Tensor parallelism only works because GPUs can talk faster to each other than to host memory. Trace NVLink from Pascal's first 20 GB/s links through the GB200 NVL72's rack-scale 1.8 TB/s domains, plus how NVSwitch turned point-to-point into a fabric.
Why scale-up exists, how NVIDIA built it generation by generation, and what the rack-scale NVL72 actually is — framed in numbers a tensor-parallel run actually cares about.
Tensor parallelism shards every weight matrix across N GPUs. Each transformer layer ends with an all-reduce over the activations so every shard sees the full output. Pipeline parallelism passes activations between layers; data parallelism syncs gradients. All three regimes turn into collective bandwidth.
The 2× factor in the heuristic below comes from the ring all-reduce algorithm: it does a reduce-scatter (one full pass around the ring) then an all-gather (a second pass), so each GPU sends and receives 2·(N−1)/N times the per-GPU shard size — close enough to 2× for N≥4.
traffic per layer ≈ hidden_dim × seq_len × bytes × 2 across the ring. The N-1/N factor approaches 1 quickly, so the cost is set by the activation tensor size, not by the number of GPUs.
One layer's activation tensor is 8192 × 4096 × 2 = 64 MiB per replica. The ring all-reduce moves ~2× that around: ~128 MiB per layer per step across the ring. Llama-3 70B has 80 layers, so a single forward pass during prefill exchanges ~10 GiB of activation traffic over the interconnect. Multiply by batch and you can saturate any link the host CPU can offer.

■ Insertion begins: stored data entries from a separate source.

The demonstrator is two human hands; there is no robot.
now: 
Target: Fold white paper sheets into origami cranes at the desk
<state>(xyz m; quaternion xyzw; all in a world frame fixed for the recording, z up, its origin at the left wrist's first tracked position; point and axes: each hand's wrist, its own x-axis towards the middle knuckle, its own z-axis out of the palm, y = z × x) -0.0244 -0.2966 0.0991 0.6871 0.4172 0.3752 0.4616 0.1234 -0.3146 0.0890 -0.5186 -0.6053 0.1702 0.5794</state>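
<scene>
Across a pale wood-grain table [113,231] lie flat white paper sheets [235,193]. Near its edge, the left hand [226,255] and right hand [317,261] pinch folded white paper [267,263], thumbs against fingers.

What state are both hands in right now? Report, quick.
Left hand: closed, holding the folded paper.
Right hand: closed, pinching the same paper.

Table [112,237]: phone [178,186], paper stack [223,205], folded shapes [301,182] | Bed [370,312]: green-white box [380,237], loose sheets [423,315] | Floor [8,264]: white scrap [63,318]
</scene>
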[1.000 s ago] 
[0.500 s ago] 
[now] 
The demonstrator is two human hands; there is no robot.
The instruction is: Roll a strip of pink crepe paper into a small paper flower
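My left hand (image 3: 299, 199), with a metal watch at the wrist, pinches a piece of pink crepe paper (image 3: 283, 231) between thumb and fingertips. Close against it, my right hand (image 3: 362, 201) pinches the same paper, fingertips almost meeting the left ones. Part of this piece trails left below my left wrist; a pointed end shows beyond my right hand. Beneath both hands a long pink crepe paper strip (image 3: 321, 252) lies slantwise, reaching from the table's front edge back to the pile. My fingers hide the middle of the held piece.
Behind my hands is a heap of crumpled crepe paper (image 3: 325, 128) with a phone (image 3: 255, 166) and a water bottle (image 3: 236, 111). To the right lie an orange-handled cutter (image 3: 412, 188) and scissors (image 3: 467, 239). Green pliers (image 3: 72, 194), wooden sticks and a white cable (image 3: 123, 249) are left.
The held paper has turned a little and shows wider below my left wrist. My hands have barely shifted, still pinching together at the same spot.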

(The "~512 MB per layer across all GPUs" framing in the brief counts both directions across all N−1 ring hops at once — the per-GPU half-duplex bill is what matters for sizing the link, and that is the ~128 MiB number above for an 8-way split.)

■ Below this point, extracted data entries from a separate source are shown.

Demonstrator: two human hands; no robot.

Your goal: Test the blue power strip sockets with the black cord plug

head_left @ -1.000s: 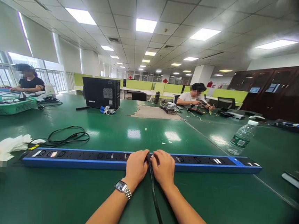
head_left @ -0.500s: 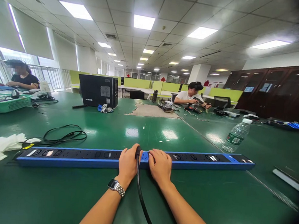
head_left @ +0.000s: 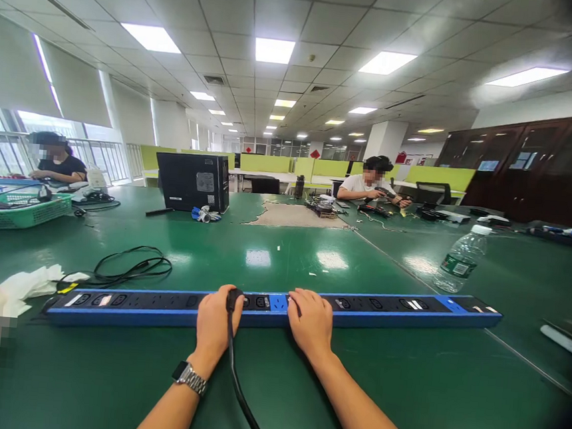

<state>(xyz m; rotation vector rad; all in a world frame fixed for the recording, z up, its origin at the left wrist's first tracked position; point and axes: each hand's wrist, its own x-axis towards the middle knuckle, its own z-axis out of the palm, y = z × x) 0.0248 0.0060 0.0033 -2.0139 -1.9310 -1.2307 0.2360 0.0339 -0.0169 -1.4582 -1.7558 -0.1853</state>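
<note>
Two bare hands at one long blue power strip (head_left: 278, 304) on a green table (head_left: 400, 398); head view.

Left hand (head_left: 214, 323), with a wristwatch (head_left: 190, 377) on its wrist, is closed around a black plug (head_left: 233, 299) held at the strip's top face just left of centre; whether the plug is seated in a socket cannot be told, and its single black cable (head_left: 238, 390) trails back toward the wearer between the forearms. Right hand (head_left: 309, 322) lies palm-down on the strip just right of centre, fingers together and curled over its edge, clasping nothing. One green basket (head_left: 16, 212) at far left holds dark cords. Also present: one water bottle (head_left: 459, 259), one coiled black cable (head_left: 131, 266), one black computer case (head_left: 193, 180), and two seated people, one (head_left: 55, 161) at left, one (head_left: 374, 185) at the far side.
</note>
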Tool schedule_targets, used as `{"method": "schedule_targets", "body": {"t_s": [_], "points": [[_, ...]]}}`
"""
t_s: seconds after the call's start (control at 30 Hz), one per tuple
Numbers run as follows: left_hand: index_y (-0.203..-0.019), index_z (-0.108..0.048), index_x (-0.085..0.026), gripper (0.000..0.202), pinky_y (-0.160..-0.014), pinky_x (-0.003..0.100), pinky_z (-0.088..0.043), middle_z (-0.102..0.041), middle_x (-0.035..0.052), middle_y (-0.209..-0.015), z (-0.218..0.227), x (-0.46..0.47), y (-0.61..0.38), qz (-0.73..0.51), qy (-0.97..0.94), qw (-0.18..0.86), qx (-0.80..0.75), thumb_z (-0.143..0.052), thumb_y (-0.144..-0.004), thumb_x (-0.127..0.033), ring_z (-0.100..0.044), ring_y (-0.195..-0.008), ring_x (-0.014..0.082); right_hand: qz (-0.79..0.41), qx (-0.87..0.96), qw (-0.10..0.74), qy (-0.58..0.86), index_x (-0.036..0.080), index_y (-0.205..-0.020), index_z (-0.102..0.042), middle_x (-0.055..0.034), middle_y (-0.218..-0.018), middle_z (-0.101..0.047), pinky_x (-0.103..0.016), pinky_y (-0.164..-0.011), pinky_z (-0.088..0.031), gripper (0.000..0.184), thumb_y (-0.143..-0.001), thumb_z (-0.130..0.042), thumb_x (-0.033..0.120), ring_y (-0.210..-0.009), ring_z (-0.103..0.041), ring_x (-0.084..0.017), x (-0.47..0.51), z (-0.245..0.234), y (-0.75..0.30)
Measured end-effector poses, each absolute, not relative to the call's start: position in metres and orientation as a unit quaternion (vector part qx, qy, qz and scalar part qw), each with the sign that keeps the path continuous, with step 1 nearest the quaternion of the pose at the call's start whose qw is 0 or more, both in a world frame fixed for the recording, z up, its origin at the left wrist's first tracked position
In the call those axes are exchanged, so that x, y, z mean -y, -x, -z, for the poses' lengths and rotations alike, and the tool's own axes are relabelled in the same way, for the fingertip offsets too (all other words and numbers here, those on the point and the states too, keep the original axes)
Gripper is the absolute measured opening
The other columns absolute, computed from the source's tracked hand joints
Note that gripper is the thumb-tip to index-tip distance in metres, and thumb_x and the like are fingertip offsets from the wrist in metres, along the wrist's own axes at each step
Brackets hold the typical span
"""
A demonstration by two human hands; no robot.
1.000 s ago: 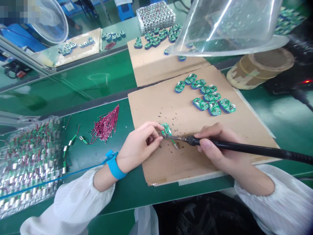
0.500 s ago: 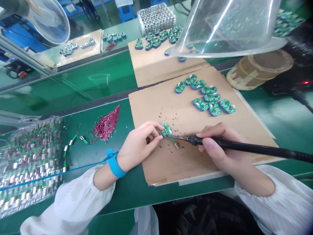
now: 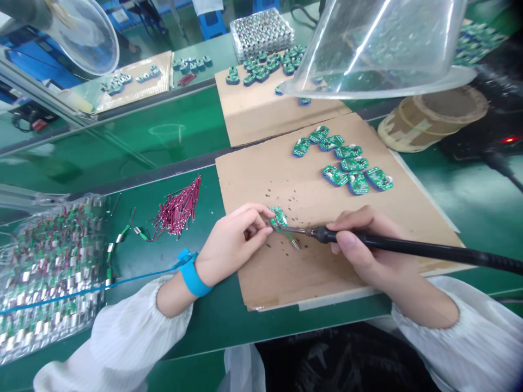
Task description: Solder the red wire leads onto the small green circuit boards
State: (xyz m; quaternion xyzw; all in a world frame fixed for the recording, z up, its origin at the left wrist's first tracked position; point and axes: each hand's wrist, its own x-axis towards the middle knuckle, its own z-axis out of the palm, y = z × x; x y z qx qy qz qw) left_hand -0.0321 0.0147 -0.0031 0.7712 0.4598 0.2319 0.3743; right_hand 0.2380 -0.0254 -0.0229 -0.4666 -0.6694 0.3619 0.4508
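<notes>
My right hand (image 3: pixel 368 245) is closed around the black handle of a soldering iron (image 3: pixel 392 245). The iron's tip touches the lower edge of a small green circuit board (image 3: pixel 278 215) lying on the cardboard. At the board's left edge, my left hand (image 3: pixel 241 234) pinches with thumb and index finger; whether a fine wire is also between them is too small to tell. A short green lead with a silver metal end (image 3: pixel 295 244) sticks out below the board, under the iron. A blue wrist strap (image 3: pixel 195 276) with a cord is on my left wrist.
Several finished-looking green boards (image 3: pixel 353 163) lie at the cardboard's (image 3: pixel 261 283) upper right. A pile of dark red wires (image 3: pixel 180 209) and stacked trays of silver parts (image 3: pixel 53 277) are at left. A clear plastic hood (image 3: pixel 376 49) hangs above a cardboard tub (image 3: pixel 429 120).
Hardly anything differs. Both hands keep their places, with the iron's tip still at the board; the view has shifted very slightly.
</notes>
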Motion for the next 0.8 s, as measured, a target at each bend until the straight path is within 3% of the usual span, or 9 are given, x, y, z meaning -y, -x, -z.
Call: {"method": "schedule_targets", "body": {"t_s": [0.8], "points": [[-0.08, -0.057, -0.017, 0.017, -0.063, 0.024, -0.048, -0.068, 0.0007, -0.12, 0.0016, -0.0143, 0.0324, -0.231, -0.768, 0.383, -0.458, -0.064, -0.094, -0.013, -0.055, -0.066, 0.0058, -0.354, 0.677, 0.433, 0.478, 0.028, -0.103, -0.066, -0.0007, -0.079, -0.07, -0.034, -0.057, -0.049, 0.008, -0.096, -0.066, 0.03, -0.062, -0.064, -0.017, 0.0235, 0.0225, -0.2369]]}}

Empirically, NVLink delivers near-linear TP scaling up to 8 GPUs on a single NVSwitch. PCIe 4 x16 already collapses at TP=2 on a 70B model: the all-reduce stalls long enough that GPUs idle on activations.
Every NVLink generation roughly doubles per-GPU bandwidth. Every NVSwitch generation extends the domain over which that bandwidth is uniform. Together they push the wall at which TP stops scaling further out, generation by generation.

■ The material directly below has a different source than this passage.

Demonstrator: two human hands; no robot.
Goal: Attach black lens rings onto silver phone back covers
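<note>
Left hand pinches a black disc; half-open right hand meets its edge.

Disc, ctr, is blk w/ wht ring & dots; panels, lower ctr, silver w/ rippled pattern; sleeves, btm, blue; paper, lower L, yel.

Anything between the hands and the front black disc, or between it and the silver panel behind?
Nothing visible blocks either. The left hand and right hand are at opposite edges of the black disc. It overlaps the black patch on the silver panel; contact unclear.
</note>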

The P100 introduced NVLink: NVIDIA's answer to "PCIe 3.0 is far too slow to gang GPUs". Each P100 has 4 NVLink 1.0 links, each carrying 20 GB/s/dir bidirectional — aggregate 80 GB/s/GPU. That is more than 5× PCIe 3.0 x16 (16 GB/s).
DGX-1 packs 8 P100s. With only 4 NVLink ports per GPU, a fully-connected mesh is impossible. NVIDIA chose a hybrid cube-mesh: each GPU has 4 direct neighbours over NVLink, and reaches the other 3 GPUs in two hops. Collectives have to be choreographed to avoid contended links.
4 NVLink 1.0 ports per P100, mesh in DGX-1 → 80 GB/s aggregate per GPU.
NVLink 1 was also the link used in the IBM Power8 / Power9 "OpenCAPI" systems — the only time an NVLink endpoint sat on a non-NVIDIA processor outside of the C2C era. AC922 nodes pushed coherent NVLink 1 between Power9 cores and V100 GPUs.
Software view: NCCL learned NVLink topology from nvidia-smi topo -m and chose ring orderings that hugged the direct edges. Even at 80 GB/s the wall was visible — an 8-way ring all-reduce on P100 was already a measurable fraction of step time on small models.
V100 widened NVLink: 6 NVLink 2.0 links per GPU, each 25 GB/s/dir — aggregate 150 GB/s/GPU, almost double the P100. The lane rate climbed to 25 Gb/s with the same NRZ signalling.
DGX-1V (V100 edition) used a similar hybrid mesh. With 6 ports per GPU, a fully-connected 8-way mesh is still impossible (would need 7 ports), so two-hop paths remained for some GPU pairs. NVIDIA's answer was to build a switch.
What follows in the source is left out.